**Work order**.
What's needed is an exact copy of all the data below, without pictures.
--------
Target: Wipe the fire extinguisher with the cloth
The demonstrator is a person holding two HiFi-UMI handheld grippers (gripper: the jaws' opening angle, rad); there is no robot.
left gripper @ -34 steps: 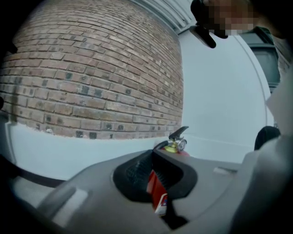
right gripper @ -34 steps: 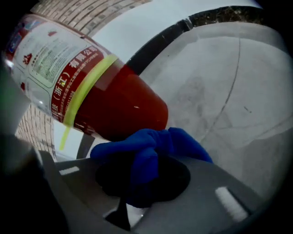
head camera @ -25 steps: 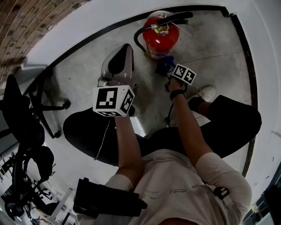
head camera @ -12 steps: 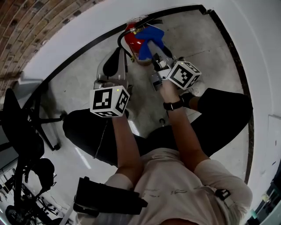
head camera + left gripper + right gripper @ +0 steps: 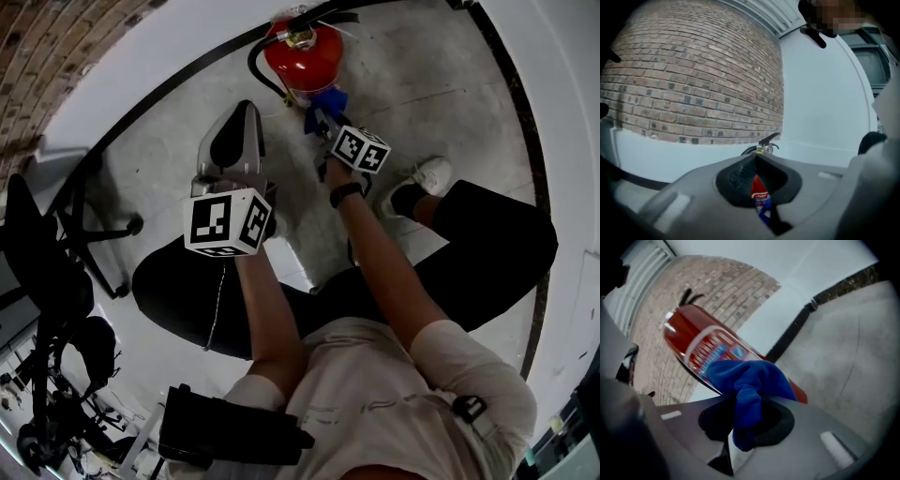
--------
**Response**.
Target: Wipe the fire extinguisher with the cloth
The demonstrator is a person holding two HiFi-UMI handheld grippers (gripper: the jaws' opening angle, rad); there is no robot.
left gripper @ -34 steps: 
right gripper @ -34 steps: 
head camera @ -25 steps: 
head camera @ -12 steps: 
head camera + left gripper + right gripper @ +0 steps: 

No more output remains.